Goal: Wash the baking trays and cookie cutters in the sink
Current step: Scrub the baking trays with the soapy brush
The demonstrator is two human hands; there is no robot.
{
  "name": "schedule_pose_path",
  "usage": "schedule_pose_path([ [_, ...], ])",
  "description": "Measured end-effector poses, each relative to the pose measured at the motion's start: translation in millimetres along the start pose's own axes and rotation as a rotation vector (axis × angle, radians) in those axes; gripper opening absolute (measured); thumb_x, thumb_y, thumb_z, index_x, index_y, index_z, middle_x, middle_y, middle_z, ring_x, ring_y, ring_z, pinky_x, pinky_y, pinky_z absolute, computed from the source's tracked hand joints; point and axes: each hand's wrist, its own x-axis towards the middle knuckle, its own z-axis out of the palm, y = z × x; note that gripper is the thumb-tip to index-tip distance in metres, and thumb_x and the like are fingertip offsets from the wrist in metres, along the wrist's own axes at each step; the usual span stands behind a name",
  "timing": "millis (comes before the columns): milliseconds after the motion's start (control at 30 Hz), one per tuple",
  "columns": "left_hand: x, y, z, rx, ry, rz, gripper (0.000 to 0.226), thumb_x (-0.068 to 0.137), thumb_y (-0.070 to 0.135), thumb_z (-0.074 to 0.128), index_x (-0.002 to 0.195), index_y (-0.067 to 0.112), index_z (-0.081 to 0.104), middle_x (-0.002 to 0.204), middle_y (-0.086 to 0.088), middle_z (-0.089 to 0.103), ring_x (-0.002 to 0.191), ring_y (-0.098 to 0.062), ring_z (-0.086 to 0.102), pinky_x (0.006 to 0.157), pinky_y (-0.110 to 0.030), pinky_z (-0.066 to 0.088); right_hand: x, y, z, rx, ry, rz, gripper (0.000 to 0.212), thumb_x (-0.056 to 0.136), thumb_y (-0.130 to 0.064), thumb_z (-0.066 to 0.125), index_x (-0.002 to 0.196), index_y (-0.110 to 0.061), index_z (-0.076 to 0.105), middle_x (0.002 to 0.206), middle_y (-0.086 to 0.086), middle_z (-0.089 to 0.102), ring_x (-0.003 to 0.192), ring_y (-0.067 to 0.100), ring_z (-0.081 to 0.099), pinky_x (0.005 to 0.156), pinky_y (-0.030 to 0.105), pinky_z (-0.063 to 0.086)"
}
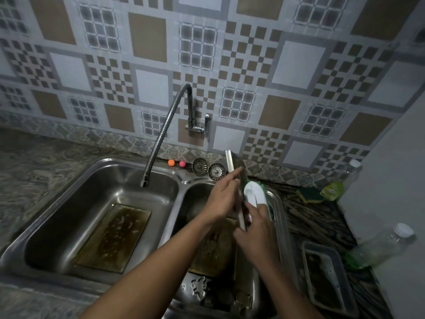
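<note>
Steel sink (69,199): left hand (220,199) steadies tray (236,171), right grip (255,229) holding brush (254,194).

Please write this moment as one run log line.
left hand: steadies upright tray | right hand: scrubs with brush | place: right basin

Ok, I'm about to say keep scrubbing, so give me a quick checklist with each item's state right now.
1. Tray held on edge over the right basin by left hand: ok.
2. Brush gripped by right hand, against the tray: ok.
3. Water running from faucet: cannot tell.
4. Other trays done: not ok, one in the left basin looks greasy.
5. Cookie cutters washed: cannot tell.
</note>
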Motion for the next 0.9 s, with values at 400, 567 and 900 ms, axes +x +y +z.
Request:
schedule_pose_path([
  [400,-33.2,-73.7,-122.9,0.514,0.064,-0.001,0.016,0.082,0.023,0.069,0.088,0.037,0.065,0.107,0.006,0.059,0.103,-0.008,0.056,0.098,-0.028,0.046,-35.9,-58.1,48.8,0.461,0.313,0.393,0.032,0.093,-0.009,0.057,0.124,-0.016,0.063,0.122,0.009,0.063,0.114,0.022,0.059,0.099,0.037,0.047],
  [567,-45.9,-101.7,-212.8,0.507,0.170,-0.134,0.027,0.091,0.007,0.061,0.115,0.019,0.067,0.118,0.001,0.057,0.111,-0.014,0.055,0.101,-0.025,0.042,-48.4,-116.6,110.3,0.526,0.253,0.437,0.030,0.095,-0.012,0.057,0.121,-0.027,0.062,0.121,-0.005,0.063,0.114,0.015,0.059,0.102,0.042,0.047],
  [900,-62.5,-141.7,-375.5,0.657,0.111,-0.412,0.050,0.097,0.015,0.054,0.143,0.029,0.044,0.136,-0.002,0.053,0.121,-0.020,0.053,0.097,-0.036,0.047,-31.6,-180.2,239.4,0.310,-0.115,0.358,0.011,0.089,-0.020,0.066,0.094,-0.025,0.057,0.102,-0.001,0.062,0.095,0.013,0.058,0.075,0.024,0.045],
])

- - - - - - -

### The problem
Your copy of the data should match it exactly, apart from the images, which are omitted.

### Written answer
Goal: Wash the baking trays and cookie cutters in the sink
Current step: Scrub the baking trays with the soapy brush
The demonstrator is two human hands; there is no robot.
{
  "name": "schedule_pose_path",
  "usage": "schedule_pose_path([ [_, ...], ])",
  "description": "Measured end-effector poses, each relative to the pose measured at the motion's start: translation in millimetres along the start pose's own axes and rotation as a rotation vector (axis × angle, radians) in those axes; gripper opening absolute (measured); thumb_x, thumb_y, thumb_z, index_x, index_y, index_z, middle_x, middle_y, middle_z, ring_x, ring_y, ring_z, pinky_x, pinky_y, pinky_z absolute, computed from the source's tracked hand joints; point and axes: each hand's wrist, its own x-axis towards the middle knuckle, its own z-axis out of the palm, y = z × x; note that gripper is the thumb-tip to index-tip distance in metres, and thumb_x and the like are fingertip offsets from the wrist in metres, along the wrist's own axes at each step; the usual span stands behind a name",
  "timing": "millis (comes before the columns): milliseconds after the motion's start (control at 30 Hz), one per tuple",
  "columns": "left_hand: x, y, z, rx, ry, rz, gripper (0.000 to 0.226), thumb_x (-0.068 to 0.137), thumb_y (-0.070 to 0.135), thumb_z (-0.074 to 0.128), index_x (-0.002 to 0.195), index_y (-0.067 to 0.112), index_z (-0.081 to 0.104), middle_x (-0.002 to 0.204), middle_y (-0.086 to 0.088), middle_z (-0.089 to 0.103), ring_x (-0.002 to 0.191), ring_y (-0.098 to 0.062), ring_z (-0.086 to 0.102), pinky_x (0.006 to 0.157), pinky_y (-0.110 to 0.030), pinky_z (-0.066 to 0.088); right_hand: x, y, z, rx, ry, rz, gripper (0.000 to 0.212), thumb_x (-0.056 to 0.136), thumb_y (-0.130 to 0.064), thumb_z (-0.066 to 0.125), index_x (-0.002 to 0.196), index_y (-0.110 to 0.061), index_z (-0.076 to 0.105), middle_x (0.002 to 0.206), middle_y (-0.086 to 0.086), middle_z (-0.089 to 0.102), ring_x (-0.003 to 0.192), ring_y (-0.067 to 0.100), ring_z (-0.081 to 0.099), pinky_x (0.005 to 0.156), pinky_y (-0.030 to 0.105), pinky_z (-0.063 to 0.086)"
}
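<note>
Steel sink (69,199): left hand (220,199) steadies tray (236,171), right grip (255,229) holding brush (254,194).

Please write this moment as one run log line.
left hand: steadies upright tray | right hand: scrubs with brush | place: right basin

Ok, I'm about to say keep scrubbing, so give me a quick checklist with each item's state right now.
1. Tray held on edge over the right basin by left hand: ok.
2. Brush gripped by right hand, against the tray: ok.
3. Water running from faucet: cannot tell.
4. Other trays done: not ok, one in the left basin looks greasy.
5. Cookie cutters washed: cannot tell.
</note>
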Motion for the next 0.9 s, with values at 400, 567 and 900 ms, axes +x +y +z.
Request:
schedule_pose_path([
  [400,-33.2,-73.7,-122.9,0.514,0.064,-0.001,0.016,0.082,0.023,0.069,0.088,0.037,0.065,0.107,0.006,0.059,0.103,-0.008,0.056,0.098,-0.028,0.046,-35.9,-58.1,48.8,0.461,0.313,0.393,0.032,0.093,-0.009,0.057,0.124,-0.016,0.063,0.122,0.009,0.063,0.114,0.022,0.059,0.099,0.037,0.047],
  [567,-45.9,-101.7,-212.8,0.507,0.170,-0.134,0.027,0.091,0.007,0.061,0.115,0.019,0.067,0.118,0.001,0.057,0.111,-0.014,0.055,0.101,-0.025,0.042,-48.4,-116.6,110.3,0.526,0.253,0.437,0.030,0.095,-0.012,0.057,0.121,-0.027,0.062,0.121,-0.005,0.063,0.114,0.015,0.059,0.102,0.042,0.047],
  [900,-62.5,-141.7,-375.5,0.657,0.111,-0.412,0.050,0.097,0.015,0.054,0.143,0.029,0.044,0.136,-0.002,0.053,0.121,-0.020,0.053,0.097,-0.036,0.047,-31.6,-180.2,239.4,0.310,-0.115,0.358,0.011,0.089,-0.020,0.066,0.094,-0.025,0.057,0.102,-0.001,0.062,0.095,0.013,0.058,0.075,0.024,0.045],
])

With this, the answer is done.